▸ **Directions for this task**
Exact reproduction of the following data is required.

▸ **Data section**
........

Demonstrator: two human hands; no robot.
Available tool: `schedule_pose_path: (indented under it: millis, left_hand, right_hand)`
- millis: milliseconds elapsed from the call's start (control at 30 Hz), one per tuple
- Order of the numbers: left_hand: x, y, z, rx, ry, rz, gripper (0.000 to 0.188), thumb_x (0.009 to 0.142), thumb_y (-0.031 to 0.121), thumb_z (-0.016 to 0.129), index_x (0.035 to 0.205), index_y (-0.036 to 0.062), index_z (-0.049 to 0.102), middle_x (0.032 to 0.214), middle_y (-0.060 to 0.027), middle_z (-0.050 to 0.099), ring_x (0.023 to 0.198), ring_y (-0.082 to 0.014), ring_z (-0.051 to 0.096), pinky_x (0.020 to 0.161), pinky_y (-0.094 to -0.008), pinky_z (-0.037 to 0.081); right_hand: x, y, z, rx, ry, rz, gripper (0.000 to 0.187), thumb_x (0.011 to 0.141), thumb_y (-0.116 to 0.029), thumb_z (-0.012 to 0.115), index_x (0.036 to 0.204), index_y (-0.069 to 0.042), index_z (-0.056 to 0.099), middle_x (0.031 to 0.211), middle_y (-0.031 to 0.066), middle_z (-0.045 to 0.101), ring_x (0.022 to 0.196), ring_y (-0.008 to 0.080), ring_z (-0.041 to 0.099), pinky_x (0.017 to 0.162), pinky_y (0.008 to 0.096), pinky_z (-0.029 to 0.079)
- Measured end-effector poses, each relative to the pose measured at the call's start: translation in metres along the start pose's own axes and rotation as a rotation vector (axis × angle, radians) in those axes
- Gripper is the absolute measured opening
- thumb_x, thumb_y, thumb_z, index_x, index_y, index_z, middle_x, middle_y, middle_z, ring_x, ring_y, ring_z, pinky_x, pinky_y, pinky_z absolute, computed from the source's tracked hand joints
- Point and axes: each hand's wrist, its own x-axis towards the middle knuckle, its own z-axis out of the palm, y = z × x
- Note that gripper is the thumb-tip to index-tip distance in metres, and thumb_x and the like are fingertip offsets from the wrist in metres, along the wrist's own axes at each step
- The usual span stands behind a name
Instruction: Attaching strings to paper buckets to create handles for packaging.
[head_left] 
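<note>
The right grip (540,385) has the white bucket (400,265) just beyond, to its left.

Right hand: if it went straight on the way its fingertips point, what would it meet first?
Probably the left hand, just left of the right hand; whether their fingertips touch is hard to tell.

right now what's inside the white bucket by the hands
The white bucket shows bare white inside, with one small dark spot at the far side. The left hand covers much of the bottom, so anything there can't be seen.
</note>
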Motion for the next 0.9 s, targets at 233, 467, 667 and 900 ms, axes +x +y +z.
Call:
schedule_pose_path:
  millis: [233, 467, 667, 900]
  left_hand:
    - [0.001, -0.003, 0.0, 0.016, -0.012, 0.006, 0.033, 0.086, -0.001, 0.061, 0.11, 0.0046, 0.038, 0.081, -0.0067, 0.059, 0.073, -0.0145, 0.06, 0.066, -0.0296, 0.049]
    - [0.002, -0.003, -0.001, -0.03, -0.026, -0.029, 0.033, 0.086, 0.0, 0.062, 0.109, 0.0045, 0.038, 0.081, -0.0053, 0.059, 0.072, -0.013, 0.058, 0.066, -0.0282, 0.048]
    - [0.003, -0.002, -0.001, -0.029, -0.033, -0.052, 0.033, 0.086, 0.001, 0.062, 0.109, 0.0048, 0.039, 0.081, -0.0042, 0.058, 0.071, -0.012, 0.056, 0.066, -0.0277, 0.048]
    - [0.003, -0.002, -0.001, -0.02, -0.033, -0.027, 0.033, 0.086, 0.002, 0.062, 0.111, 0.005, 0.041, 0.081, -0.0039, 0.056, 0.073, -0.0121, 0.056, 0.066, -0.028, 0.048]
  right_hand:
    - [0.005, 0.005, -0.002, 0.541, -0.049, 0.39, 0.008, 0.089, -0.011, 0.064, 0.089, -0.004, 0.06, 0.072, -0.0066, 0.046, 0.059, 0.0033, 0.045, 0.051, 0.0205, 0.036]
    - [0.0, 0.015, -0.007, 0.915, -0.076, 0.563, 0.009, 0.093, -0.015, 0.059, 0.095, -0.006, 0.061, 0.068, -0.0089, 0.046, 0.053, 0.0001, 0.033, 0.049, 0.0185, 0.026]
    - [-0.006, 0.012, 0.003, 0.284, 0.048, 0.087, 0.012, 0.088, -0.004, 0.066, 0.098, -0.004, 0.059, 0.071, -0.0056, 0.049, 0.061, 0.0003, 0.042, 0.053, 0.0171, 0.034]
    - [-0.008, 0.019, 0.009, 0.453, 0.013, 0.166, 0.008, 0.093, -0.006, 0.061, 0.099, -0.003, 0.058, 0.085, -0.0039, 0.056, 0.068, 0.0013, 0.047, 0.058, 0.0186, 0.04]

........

▸ **Response area**
Demonstrator: two human hands; no robot.
Available tool: `schedule_pose_path: (indented under it: millis, left_hand, right_hand)`
- millis: milliseconds elapsed from the call's start (control at 30 Hz), one per tuple
- Order of the numbers: left_hand: x, y, z, rx, ry, rz, gripper (0.000 to 0.188), thumb_x (0.009 to 0.142), thumb_y (-0.031 to 0.121), thumb_z (-0.016 to 0.129), index_x (0.035 to 0.205), index_y (-0.036 to 0.062), index_z (-0.049 to 0.102), middle_x (0.032 to 0.214), middle_y (-0.060 to 0.027), middle_z (-0.050 to 0.099), ring_x (0.023 to 0.198), ring_y (-0.082 to 0.014), ring_z (-0.051 to 0.096), pinky_x (0.020 to 0.161), pinky_y (-0.094 to -0.008), pinky_z (-0.037 to 0.081); right_hand: x, y, z, rx, ry, rz, gripper (0.000 to 0.187), thumb_x (0.011 to 0.141), thumb_y (-0.116 to 0.029), thumb_z (-0.012 to 0.115), index_x (0.036 to 0.204), index_y (-0.069 to 0.042), index_z (-0.056 to 0.099), middle_x (0.031 to 0.211), middle_y (-0.031 to 0.066), middle_z (-0.045 to 0.101), ring_x (0.022 to 0.196), ring_y (-0.008 to 0.080), ring_z (-0.041 to 0.099), pinky_x (0.017 to 0.162), pinky_y (0.008 to 0.096), pinky_z (-0.029 to 0.079)
- Measured end-effector poses, each relative to the pose measured at the call's start: translation in metres along the start pose's own axes and rotation as a rotation vector (axis × angle, radians) in those axes
- Gripper is the absolute measured opening
- thumb_x, thumb_y, thumb_z, index_x, index_y, index_z, middle_x, middle_y, middle_z, ring_x, ring_y, ring_z, pinky_x, pinky_y, pinky_z absolute, computed from the source's tracked hand joints
- Point and axes: each hand's wrist, its own x-axis towards the middle knuckle, its own z-axis out of the palm, y = z × x
- Note that gripper is the thumb-tip to index-tip distance in metres, and thumb_x and the like are fingertip offsets from the wrist in metres, along the wrist's own axes at each step
- The usual span stands behind a name
Instruction: Attaching strings to paper buckets to create handles for packaging.
[head_left] 
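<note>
The right grip (540,385) has the white bucket (400,265) just beyond, to its left.

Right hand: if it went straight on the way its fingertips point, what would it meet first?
Probably the left hand, just left of the right hand; whether their fingertips touch is hard to tell.

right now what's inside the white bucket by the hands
The white bucket shows bare white inside, with one small dark spot at the far side. The left hand covers much of the bottom, so anything there can't be seen.
</note>
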Motion for the next 0.9 s, targets at 233, 467, 667 and 900 ms, axes +x +y +z.
Call:
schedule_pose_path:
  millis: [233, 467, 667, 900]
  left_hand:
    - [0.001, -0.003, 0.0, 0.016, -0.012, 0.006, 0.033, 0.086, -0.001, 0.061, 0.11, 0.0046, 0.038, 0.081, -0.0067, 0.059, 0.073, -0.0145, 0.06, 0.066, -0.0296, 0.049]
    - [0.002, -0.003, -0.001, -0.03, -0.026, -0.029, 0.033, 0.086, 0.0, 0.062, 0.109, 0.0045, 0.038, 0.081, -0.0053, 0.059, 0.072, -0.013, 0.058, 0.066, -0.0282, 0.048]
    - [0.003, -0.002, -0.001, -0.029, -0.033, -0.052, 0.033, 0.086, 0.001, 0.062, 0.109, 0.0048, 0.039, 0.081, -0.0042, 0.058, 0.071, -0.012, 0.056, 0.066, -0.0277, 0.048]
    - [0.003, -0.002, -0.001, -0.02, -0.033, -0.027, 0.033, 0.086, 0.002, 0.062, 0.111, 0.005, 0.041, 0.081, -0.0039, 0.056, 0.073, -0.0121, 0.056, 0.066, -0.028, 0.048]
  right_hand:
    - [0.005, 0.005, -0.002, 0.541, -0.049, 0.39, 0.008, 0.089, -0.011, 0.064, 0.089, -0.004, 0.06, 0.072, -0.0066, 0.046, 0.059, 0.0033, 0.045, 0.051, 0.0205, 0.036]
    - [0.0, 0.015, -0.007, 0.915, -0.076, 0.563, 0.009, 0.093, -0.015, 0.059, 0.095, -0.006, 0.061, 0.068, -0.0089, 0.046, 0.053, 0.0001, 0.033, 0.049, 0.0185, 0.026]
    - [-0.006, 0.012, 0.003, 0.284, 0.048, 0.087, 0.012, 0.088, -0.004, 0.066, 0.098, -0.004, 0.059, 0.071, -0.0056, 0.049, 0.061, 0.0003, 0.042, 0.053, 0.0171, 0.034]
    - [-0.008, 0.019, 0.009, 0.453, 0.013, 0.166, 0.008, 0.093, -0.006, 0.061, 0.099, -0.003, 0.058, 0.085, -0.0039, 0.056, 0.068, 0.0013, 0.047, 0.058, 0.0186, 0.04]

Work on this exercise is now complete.